◆ Entries taken from a collection ◆
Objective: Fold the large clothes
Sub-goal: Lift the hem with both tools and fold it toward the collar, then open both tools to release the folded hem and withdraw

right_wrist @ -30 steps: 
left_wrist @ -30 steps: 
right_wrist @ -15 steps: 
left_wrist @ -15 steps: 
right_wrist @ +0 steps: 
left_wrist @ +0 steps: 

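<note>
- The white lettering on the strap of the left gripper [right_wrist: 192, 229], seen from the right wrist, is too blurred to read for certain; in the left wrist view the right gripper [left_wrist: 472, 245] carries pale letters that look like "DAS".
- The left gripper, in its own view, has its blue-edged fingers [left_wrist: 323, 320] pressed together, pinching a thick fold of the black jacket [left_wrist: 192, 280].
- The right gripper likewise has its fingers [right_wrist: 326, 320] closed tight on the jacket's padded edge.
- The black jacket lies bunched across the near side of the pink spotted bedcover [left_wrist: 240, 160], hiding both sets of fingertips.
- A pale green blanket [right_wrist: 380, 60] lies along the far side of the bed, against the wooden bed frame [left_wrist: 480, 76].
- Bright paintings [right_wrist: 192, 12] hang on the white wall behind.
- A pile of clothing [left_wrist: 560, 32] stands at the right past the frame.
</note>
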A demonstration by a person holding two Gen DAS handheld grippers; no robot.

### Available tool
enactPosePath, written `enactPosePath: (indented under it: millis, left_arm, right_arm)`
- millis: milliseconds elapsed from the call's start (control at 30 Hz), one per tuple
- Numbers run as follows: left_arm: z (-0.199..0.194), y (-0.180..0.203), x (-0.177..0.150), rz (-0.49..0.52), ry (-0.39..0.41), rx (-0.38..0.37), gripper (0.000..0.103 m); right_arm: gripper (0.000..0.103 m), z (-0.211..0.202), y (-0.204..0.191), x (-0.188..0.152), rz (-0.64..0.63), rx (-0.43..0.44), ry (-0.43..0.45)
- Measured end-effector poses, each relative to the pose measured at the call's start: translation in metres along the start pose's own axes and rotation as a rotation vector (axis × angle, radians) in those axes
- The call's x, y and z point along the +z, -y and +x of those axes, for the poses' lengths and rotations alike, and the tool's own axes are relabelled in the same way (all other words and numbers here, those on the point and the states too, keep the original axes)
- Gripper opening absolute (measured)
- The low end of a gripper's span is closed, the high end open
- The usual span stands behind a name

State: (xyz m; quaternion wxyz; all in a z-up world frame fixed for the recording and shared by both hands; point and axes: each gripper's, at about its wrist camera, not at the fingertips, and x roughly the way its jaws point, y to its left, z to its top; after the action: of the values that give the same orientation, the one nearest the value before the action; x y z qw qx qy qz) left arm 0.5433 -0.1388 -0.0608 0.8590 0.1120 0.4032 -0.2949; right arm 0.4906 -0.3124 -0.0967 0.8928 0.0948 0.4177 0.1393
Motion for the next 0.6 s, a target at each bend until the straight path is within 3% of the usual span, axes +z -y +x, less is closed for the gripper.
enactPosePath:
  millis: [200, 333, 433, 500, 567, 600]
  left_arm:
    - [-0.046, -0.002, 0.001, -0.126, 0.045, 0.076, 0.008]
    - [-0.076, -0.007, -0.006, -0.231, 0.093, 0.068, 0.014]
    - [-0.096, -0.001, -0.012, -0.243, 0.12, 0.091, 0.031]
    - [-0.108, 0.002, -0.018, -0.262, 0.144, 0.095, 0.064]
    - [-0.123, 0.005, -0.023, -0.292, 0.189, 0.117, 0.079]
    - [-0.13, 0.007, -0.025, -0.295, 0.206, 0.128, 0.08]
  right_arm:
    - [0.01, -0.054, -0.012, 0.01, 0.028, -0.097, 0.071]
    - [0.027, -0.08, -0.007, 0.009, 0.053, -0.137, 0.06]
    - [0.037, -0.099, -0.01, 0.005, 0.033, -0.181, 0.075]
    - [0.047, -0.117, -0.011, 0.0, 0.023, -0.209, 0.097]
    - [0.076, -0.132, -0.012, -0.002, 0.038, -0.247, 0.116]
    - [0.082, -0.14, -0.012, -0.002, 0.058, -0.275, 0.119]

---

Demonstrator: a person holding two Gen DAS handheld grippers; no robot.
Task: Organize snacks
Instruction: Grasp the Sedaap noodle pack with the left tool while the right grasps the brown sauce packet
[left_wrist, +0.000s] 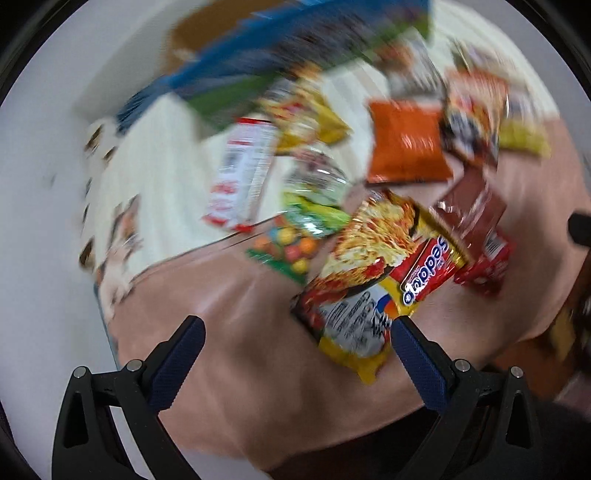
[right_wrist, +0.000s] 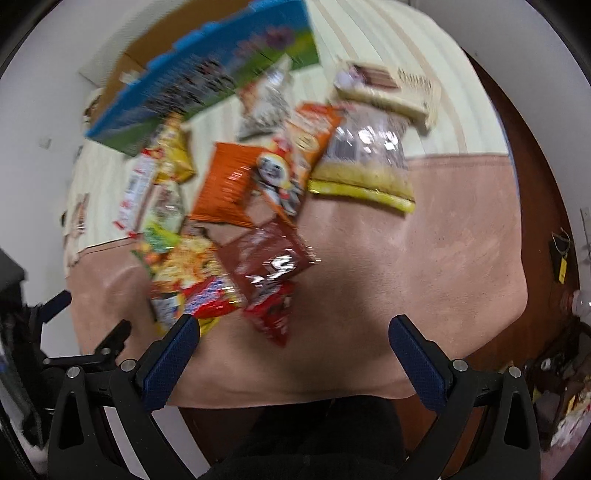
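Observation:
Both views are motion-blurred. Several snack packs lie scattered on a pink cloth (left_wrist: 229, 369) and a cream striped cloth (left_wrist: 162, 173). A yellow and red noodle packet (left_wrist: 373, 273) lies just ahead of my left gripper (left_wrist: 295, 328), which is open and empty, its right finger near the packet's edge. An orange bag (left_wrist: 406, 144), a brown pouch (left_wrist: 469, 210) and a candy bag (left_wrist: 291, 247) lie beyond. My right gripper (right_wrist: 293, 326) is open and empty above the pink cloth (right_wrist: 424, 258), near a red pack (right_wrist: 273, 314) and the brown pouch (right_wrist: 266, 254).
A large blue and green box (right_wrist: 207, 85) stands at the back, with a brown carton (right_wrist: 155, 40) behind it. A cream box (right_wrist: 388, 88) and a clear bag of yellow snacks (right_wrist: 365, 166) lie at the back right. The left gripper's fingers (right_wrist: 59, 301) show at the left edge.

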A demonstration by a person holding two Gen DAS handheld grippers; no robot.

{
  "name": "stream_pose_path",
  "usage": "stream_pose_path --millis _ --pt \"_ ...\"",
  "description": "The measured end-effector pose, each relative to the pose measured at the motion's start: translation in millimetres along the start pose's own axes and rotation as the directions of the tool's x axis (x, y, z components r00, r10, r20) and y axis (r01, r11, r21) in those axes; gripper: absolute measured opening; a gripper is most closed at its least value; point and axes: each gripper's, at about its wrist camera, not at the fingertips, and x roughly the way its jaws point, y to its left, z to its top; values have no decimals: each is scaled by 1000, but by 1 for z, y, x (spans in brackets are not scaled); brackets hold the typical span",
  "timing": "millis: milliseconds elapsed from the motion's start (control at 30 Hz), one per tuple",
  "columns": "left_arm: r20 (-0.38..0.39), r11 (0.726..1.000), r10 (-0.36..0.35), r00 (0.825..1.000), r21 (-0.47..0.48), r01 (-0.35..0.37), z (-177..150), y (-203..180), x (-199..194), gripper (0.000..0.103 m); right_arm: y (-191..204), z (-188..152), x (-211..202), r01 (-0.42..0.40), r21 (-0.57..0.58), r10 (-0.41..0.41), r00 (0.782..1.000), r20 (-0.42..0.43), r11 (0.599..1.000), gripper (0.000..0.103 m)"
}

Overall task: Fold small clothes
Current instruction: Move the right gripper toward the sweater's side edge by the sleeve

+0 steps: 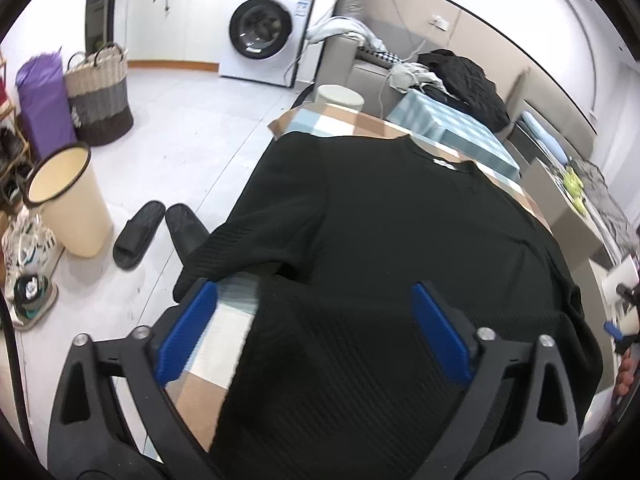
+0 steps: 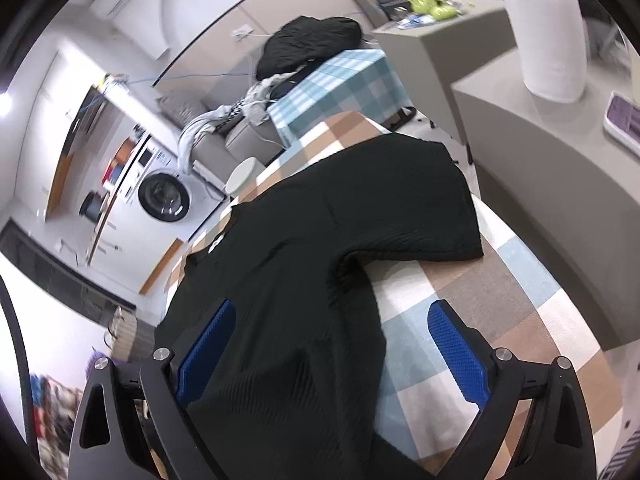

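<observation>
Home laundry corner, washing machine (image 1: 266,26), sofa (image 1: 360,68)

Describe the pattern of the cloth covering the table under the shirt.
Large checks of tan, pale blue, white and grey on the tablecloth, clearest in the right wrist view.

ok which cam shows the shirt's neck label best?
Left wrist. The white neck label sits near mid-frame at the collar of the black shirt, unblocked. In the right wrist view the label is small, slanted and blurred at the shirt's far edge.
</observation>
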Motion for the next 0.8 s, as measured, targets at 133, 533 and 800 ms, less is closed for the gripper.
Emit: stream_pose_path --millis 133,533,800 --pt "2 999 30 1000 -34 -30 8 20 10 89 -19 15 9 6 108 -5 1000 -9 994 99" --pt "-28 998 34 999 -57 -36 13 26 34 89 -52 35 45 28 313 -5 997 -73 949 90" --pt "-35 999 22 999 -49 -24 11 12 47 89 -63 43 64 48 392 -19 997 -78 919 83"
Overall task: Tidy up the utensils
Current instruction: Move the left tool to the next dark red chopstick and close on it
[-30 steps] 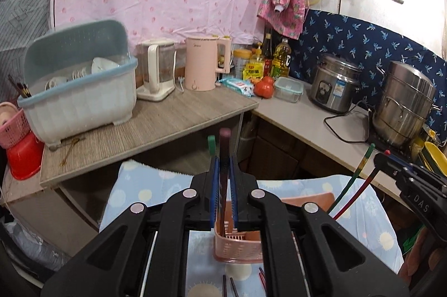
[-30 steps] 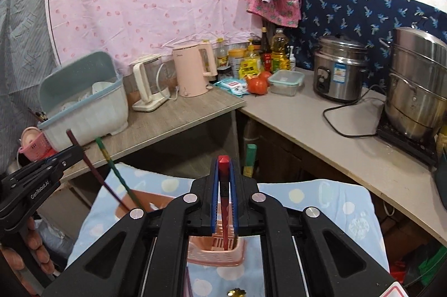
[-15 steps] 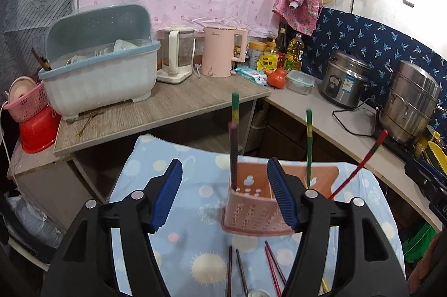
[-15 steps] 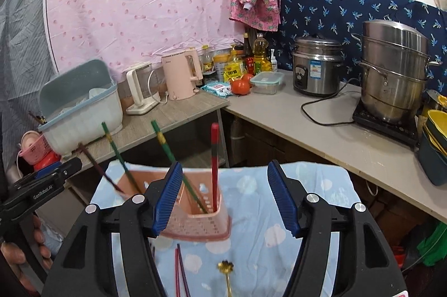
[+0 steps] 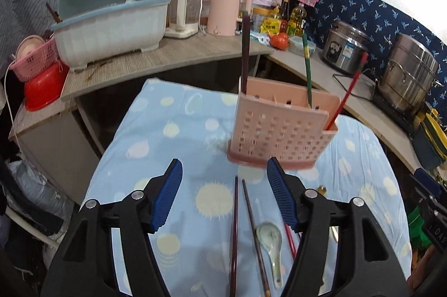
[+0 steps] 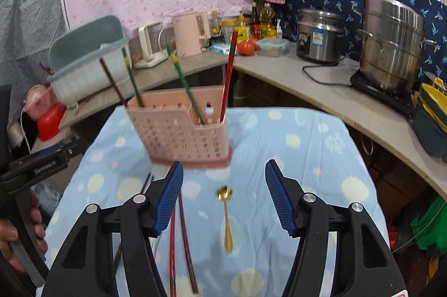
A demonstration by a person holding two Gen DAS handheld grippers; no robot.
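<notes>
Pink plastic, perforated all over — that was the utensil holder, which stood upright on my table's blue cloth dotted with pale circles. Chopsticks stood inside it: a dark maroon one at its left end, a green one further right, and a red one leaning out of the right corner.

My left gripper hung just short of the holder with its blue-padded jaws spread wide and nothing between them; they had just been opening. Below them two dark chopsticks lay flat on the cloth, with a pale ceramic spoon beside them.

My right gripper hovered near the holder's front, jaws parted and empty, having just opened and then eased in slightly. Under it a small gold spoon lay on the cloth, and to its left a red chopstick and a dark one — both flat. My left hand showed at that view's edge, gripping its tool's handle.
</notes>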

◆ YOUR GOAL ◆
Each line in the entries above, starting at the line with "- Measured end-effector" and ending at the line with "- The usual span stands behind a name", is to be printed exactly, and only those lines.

◆ TASK RESULT ◆
- Measured end-effector poses, each relative to the pose measured at the call's start: translation in metres along the start pose's own axes and rotation as a rotation vector (axis × angle, radians) in those axes
- The call's x, y and z point along the +z, -y and +x of those axes, for the poses' lengths and rotations alike, and the tool's own axes are relabelled in the same way (all other words and numbers here, those on the point and the states too, keep the original axes)
- Gripper opening absolute (measured)
- The low end of a gripper's span is closed, the high end open
- The usual span stands behind a name

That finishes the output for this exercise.